To the extent parents can negotiate for the marriage of their daughter they can instead extract wealth from the husband and/or his family (never assume men have much more choice of spouse than women under real patriarchy.) Unlike the prospective bride herself, her family is unlikely to share directly in the husband's family's wealth. Consequently they have an incentive to attempt one of at least two major bride-price-capturing strategies. First they can arrange a marriage with another family before their daughter comes of legal age. Second they can agitate for cultural or legal means to control who she marries even after she comes of age. Either way they come out ahead, and therefore they have *incentive* to try to come out ahead, and therefore Grossbard's argument holds.

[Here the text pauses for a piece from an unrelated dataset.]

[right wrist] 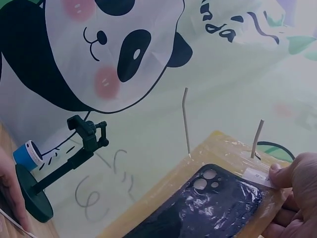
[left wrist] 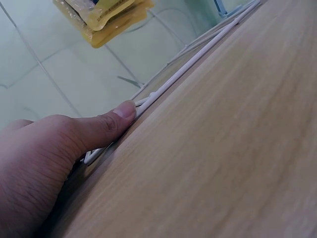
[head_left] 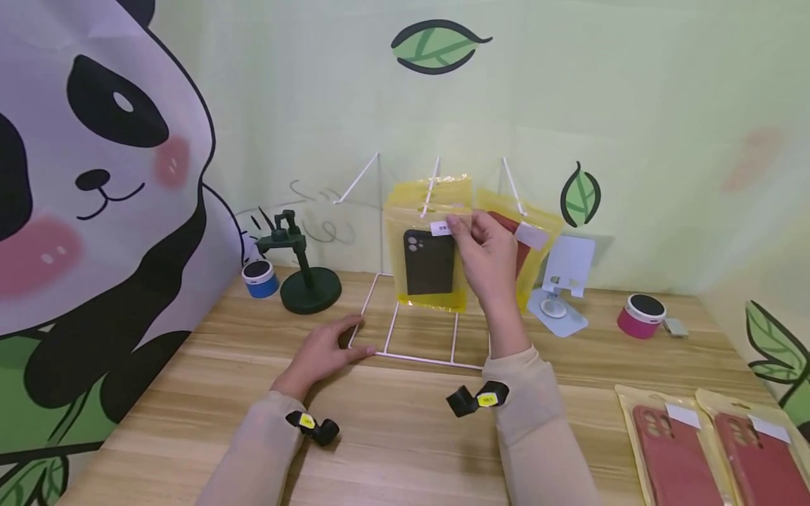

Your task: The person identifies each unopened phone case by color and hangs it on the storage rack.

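1. My right-hand fingers (head_left: 465, 228) are curled in a pinch on the top edge of the glossy yellow plastic pouch holding a black phone case (head_left: 430, 261), right at its white label; my right hand (head_left: 490, 260) is raised in front of the white wire display rack (head_left: 418, 357).
2. The pouch hangs upright, long axis vertical, its top up against the rack's middle slanted prong (head_left: 432, 184). It lies just left of my fingertips, so this hand is far nearer to it than the other.
3. My left hand (head_left: 325, 349) lies flat on the light wooden table (head_left: 405, 436), fingers nearly straight, thumb pressing the rack's front left corner.
4. The left wrist view alone shows my thumb (left wrist: 106, 124) touching the base wire. The right wrist view shows two prong tips standing above the pouch's top edge. I cannot tell from any view whether a prong passes through the hang hole.
5. Behind hangs a second yellow pouch with a red case (head_left: 528, 242).
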Demonstrator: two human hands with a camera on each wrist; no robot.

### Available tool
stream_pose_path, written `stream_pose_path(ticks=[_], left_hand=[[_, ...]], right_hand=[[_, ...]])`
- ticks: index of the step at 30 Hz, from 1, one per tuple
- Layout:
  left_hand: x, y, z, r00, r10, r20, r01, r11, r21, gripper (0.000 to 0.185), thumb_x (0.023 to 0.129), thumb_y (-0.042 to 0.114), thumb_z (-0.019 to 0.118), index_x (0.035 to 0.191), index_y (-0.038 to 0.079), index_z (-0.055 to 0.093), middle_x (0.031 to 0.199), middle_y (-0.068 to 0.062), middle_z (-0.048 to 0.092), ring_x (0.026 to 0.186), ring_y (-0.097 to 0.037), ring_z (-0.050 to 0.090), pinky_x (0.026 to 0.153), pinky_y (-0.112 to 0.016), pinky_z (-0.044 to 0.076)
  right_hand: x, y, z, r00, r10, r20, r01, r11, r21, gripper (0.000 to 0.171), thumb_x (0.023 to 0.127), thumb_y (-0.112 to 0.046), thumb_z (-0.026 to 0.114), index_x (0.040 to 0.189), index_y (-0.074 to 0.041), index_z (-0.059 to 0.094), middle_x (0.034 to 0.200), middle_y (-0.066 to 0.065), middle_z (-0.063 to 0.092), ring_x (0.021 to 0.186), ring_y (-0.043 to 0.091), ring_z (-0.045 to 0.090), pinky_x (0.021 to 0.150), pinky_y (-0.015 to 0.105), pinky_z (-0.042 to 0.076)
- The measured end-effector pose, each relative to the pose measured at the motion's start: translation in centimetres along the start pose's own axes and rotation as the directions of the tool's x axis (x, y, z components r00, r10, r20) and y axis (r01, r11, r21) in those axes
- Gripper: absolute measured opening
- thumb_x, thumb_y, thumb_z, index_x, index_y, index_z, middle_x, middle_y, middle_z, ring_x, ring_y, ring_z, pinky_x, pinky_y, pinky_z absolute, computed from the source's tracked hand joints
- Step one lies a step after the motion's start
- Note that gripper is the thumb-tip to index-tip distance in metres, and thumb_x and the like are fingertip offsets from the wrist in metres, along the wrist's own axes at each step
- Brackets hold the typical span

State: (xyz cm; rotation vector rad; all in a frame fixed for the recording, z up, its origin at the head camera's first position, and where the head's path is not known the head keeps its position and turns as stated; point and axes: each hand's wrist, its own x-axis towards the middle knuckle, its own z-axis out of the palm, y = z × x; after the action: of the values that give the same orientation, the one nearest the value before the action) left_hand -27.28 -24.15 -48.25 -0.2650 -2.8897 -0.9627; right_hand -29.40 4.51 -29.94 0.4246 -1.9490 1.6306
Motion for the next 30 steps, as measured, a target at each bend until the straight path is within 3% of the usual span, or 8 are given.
stream_pose_path(ticks=[3, 7, 12, 18, 22, 26, 28, 30], left_hand=[[0.2, 0.1, 0.0, 1.000, 0.002, 0.001, -0.002, 1.000, 0.000, 0.077, 0.083, 0.060, 0.074, 0.145, 0.019, 0.055, 0.153, -0.006, 0.048, 0.142, -0.030, 0.042, 0.115, -0.055, 0.033], [0.4, 0.3, 0.0, 1.000, 0.001, 0.007, -0.001, 1.000, -0.005, 0.078, 0.083, 0.060, 0.074, 0.146, 0.019, 0.055, 0.153, -0.006, 0.047, 0.142, -0.030, 0.042, 0.115, -0.055, 0.033], [0.5, 0.4, 0.1, 1.000, -0.001, 0.010, 0.001, 1.000, -0.003, 0.077, 0.083, 0.061, 0.074, 0.146, 0.020, 0.055, 0.153, -0.005, 0.047, 0.142, -0.029, 0.041, 0.115, -0.054, 0.032], [0.4, 0.1, 0.3, 1.000, 0.003, 0.008, -0.003, 1.000, -0.001, 0.077, 0.084, 0.060, 0.073, 0.146, 0.019, 0.055, 0.153, -0.005, 0.048, 0.142, -0.029, 0.042, 0.116, -0.054, 0.032], [0.3, -0.2, 0.3, 1.000, 0.003, -0.004, -0.003, 1.000, -0.011, 0.078, 0.084, 0.061, 0.073, 0.147, 0.018, 0.054, 0.153, -0.005, 0.048, 0.142, -0.029, 0.042, 0.116, -0.054, 0.032], [0.3, -0.2, 0.6, 1.000, 0.004, -0.005, -0.004, 1.000, -0.017, 0.080, 0.084, 0.063, 0.072, 0.148, 0.019, 0.053, 0.154, -0.005, 0.047, 0.142, -0.029, 0.041, 0.116, -0.053, 0.032], [0.4, -0.2, 0.6, 1.000, 0.010, -0.002, -0.010, 1.000, -0.016, 0.080, 0.084, 0.063, 0.072, 0.148, 0.019, 0.052, 0.154, -0.005, 0.047, 0.143, -0.030, 0.041, 0.116, -0.053, 0.032], [0.4, -0.2, 0.5, 1.000, 0.007, 0.003, -0.007, 1.000, -0.015, 0.080, 0.084, 0.062, 0.072, 0.148, 0.019, 0.052, 0.154, -0.006, 0.046, 0.143, -0.030, 0.041, 0.116, -0.054, 0.032]], right_hand=[[0.1, -0.1, -0.3, 1.000, 0.024, 0.018, -0.025, 1.000, 0.012, 0.031, 0.093, -0.037, 0.073, 0.091, -0.006, 0.072, 0.059, 0.003, 0.054, 0.047, 0.012, 0.033, 0.042, 0.026, 0.021], [0.4, -0.2, -0.7, 0.998, 0.061, 0.032, -0.062, 0.998, 0.023, 0.032, 0.094, -0.037, 0.073, 0.102, -0.006, 0.075, 0.087, 0.006, 0.076, 0.060, 0.011, 0.049, 0.051, 0.025, 0.033], [0.5, -0.3, -1.3, 0.996, 0.084, 0.042, -0.086, 0.995, 0.045, 0.030, 0.094, -0.031, 0.073, 0.106, -0.004, 0.074, 0.099, 0.009, 0.077, 0.081, 0.013, 0.066, 0.070, 0.024, 0.048], [0.3, -0.9, -2.3, 0.986, 0.113, 0.121, -0.115, 0.993, 0.011, 0.039, 0.094, -0.033, 0.073, 0.121, -0.005, 0.069, 0.112, 0.010, 0.074, 0.102, 0.020, 0.069, 0.090, 0.033, 0.054], [-0.2, -2.0, -3.9, 0.962, 0.110, 0.249, -0.096, 0.993, -0.069, 0.053, 0.095, -0.040, 0.071, 0.136, -0.009, 0.059, 0.128, 0.008, 0.067, 0.117, 0.022, 0.063, 0.101, 0.039, 0.051], [-1.0, -2.6, -6.6, 0.938, 0.070, 0.339, -0.014, 0.986, -0.165, 0.052, 0.096, -0.038, 0.069, 0.138, -0.010, 0.057, 0.133, 0.007, 0.064, 0.121, 0.024, 0.060, 0.102, 0.043, 0.049], [-1.5, -2.5, -8.2, 0.914, 0.047, 0.403, 0.055, 0.970, -0.238, 0.048, 0.096, -0.036, 0.069, 0.135, -0.009, 0.059, 0.130, 0.007, 0.065, 0.119, 0.025, 0.061, 0.101, 0.045, 0.050], [-2.1, -2.2, -10.0, 0.871, 0.040, 0.490, 0.126, 0.945, -0.301, 0.042, 0.096, -0.034, 0.069, 0.130, -0.010, 0.064, 0.125, 0.005, 0.068, 0.113, 0.024, 0.063, 0.096, 0.048, 0.052]])
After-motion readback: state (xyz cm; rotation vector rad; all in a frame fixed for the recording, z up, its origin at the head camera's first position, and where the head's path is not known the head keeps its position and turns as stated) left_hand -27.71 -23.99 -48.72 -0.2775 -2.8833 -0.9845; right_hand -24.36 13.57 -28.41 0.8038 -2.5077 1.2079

Most of Grossbard's assumptions depend on circumstances where marriageable women are in demand. I'm... pretty sure the agreeable-for-women conditions Cowen is thinking about depend on situations where women are either in neutral demand or negative demand, as in regions and cultures where dowrys rather than bride prices are required to secure marriage for a daughter.
Point being that both Cowen or Grossbard can be right. It just depends on who gets to make the marriage (individuals or their parents) and which way the money flows.
Final point: in his post Cowen says
Polygamy ends when children cease to be a net economic asset. As society progresses and urbanizes, there are cheaper ways of having sex with multiple women, if that is one's goal.
In light of my discussion, above, Cowen can be even more right when he says the key is the net economic asset "value" of children. When it's profitable for a family to retain control over who a child marries they'll do so. When there is little or no such value you get crap like infanticide and children "apprenticed" off for "service" in sweatshops and domestic servitude.
Dumb question: if the "seed spreading," "naturally polygamous" ideologies forwarded by sociobiologists, evolutionary psychologists, and the editors of Esquire and Details were true then where high bride prices are demanded you'd expect at least some men to respond by marrying multiple partners. And yet...
One explanation is that in most such cultures families control not only who their daughters marry but who their sons do as well. Another would be that our notions of sexual scarcity distort the deeper reality that polygamy is virtually always either an economic or political rather than a sexual arrangement. Brigham Young didn't marry 143 women because he wanted to have sex with them -- many or most had property that accrued to their husbands upon marriage.